• _PROMPT_
Every line below that holds the string "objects" should be copied out.

######

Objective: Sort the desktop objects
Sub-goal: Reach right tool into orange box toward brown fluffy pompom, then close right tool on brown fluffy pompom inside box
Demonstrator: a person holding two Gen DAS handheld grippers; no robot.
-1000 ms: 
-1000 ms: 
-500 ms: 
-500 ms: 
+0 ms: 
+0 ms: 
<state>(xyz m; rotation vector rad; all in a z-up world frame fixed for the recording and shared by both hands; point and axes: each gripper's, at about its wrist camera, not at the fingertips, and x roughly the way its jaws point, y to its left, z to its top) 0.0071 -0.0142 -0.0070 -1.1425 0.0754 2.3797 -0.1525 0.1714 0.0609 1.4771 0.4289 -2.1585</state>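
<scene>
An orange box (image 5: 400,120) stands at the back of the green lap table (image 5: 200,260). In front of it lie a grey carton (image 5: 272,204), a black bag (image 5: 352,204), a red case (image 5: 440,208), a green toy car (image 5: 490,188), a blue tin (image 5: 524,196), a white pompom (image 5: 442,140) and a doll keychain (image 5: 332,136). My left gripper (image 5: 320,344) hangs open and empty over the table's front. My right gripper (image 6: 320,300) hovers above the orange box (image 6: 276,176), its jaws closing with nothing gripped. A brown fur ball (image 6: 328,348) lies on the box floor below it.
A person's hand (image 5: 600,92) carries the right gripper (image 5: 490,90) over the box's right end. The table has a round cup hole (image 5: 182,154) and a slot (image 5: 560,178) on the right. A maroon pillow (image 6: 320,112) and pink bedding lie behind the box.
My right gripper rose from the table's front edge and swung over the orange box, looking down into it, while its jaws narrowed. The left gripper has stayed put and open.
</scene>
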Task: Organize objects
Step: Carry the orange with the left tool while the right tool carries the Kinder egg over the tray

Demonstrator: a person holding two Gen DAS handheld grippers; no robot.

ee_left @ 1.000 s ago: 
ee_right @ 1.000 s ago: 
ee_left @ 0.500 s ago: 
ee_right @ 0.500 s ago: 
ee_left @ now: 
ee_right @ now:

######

• _TASK ANSWER_
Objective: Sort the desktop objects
Task: Organize objects

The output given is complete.